Abstract

Remote control-logic injection attacks on programmable logic controllers (PLCs) impose critical threats to industrial control system (ICS) environments. For instance, Stuxnet infects the control logic of a Siemens S7-300 PLC to sabotage nuclear plants. Several control logic injection attacks have been studied in the past. However, they focus on the development and infection of PLC control logic and do not consider the stealthy methods of transferring the logic to a PLC over the network. This paper is the first effort to explore the packet manipulation of control logic to achieve stealthiness without modifying PLC firmware to support new (obfuscation) functionality.
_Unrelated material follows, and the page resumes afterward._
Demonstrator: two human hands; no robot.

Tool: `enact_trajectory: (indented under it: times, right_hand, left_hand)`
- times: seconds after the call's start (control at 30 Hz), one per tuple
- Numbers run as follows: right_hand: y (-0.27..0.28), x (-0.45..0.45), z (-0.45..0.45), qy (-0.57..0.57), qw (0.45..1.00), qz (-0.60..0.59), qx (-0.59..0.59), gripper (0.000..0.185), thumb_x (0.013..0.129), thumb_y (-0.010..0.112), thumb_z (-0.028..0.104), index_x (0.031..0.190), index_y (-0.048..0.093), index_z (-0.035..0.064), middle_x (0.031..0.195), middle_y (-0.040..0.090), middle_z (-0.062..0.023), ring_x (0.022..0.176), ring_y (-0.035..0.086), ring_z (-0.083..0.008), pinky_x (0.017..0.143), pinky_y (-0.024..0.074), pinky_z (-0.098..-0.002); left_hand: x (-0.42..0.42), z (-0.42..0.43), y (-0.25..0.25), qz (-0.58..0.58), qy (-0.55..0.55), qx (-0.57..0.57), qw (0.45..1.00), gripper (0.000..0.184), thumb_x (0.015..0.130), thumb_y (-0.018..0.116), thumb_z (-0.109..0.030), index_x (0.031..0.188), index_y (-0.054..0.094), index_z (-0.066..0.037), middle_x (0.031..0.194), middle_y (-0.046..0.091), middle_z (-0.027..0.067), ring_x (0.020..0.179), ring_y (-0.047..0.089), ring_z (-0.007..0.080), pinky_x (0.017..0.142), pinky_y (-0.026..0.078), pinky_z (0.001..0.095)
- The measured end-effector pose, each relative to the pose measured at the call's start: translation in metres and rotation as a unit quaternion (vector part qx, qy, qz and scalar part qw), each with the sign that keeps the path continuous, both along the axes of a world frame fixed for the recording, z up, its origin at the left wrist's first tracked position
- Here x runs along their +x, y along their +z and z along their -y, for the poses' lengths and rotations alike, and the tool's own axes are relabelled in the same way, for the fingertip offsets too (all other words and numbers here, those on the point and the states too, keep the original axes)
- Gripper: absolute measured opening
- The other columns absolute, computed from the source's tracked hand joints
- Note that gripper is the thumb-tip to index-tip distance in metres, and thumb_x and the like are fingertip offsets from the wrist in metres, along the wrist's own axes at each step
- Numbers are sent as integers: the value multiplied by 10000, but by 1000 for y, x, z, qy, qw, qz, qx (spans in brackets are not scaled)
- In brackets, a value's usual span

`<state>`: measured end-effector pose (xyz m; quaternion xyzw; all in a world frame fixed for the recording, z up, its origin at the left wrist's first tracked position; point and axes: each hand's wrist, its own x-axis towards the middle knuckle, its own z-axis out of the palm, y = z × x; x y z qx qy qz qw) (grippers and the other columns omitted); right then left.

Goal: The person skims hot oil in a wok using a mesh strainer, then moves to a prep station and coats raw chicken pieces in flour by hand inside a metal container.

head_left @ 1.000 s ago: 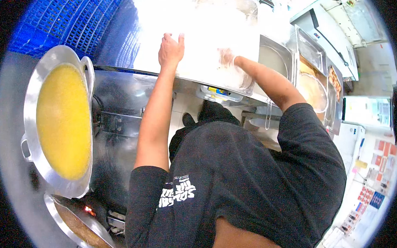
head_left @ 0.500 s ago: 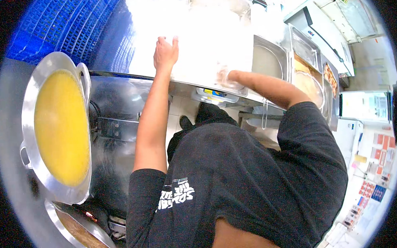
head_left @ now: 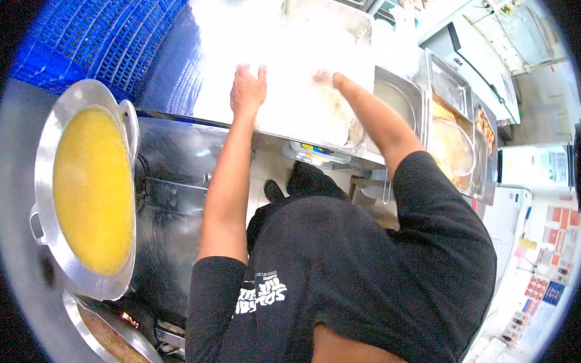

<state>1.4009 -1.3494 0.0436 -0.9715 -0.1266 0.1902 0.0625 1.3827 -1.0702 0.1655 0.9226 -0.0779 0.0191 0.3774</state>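
My left hand [head_left: 247,90] is over the brightly lit worktop, its thumb apart from its fingers. The fingertips fade into the glare, and nothing can be made out between them. To its right, my right hand [head_left: 323,78] reaches into a white, overexposed area within or beside a large metal tray [head_left: 364,32]. Whitish, powdery-looking stuff [head_left: 333,119] lies below that hand. Blur and glare hide the right fingers, so I cannot tell what they touch.
A big wok-like pan [head_left: 50,209] of yellow liquid stands at left, with a second pan of brown liquid [head_left: 117,341] below, near a flame [head_left: 129,320]. Blue plastic baskets [head_left: 74,45] are at the upper left. Metal pans [head_left: 417,97] and a wire strainer [head_left: 472,151] line the right.
My right hand has moved up and slightly left, away from the near edge of the counter. My left hand is slightly lower and further right in the view, which has shifted a little.
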Motion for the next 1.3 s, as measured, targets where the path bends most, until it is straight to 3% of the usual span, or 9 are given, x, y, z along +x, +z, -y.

It presents two new control logic injection attacks: (1) Data Execution and (2) Fragmentation and Noise Padding. Data Execution attack subverts signatures (based-on packet-header fields) by transferring control logic to the data blocks of a PLC and then, changes the PLC’s system control flow to execute the attacker’s logic. Fragmentation and Noise Padding attack subverts deep packet inspection (DPI) by appending a sequence of padding bytes in control logic packets while keeping the size of the attacker’s logic in packet payloads significantly small. We implement the attacks on two industry-scale PLCs of different vendors and demonstrate that these attacks can subvert intrusion detection methods successfully, such as signature-based intrusion detection and Anagram-based DPI. We also release the training and attack datasets to facilitate research in this direction.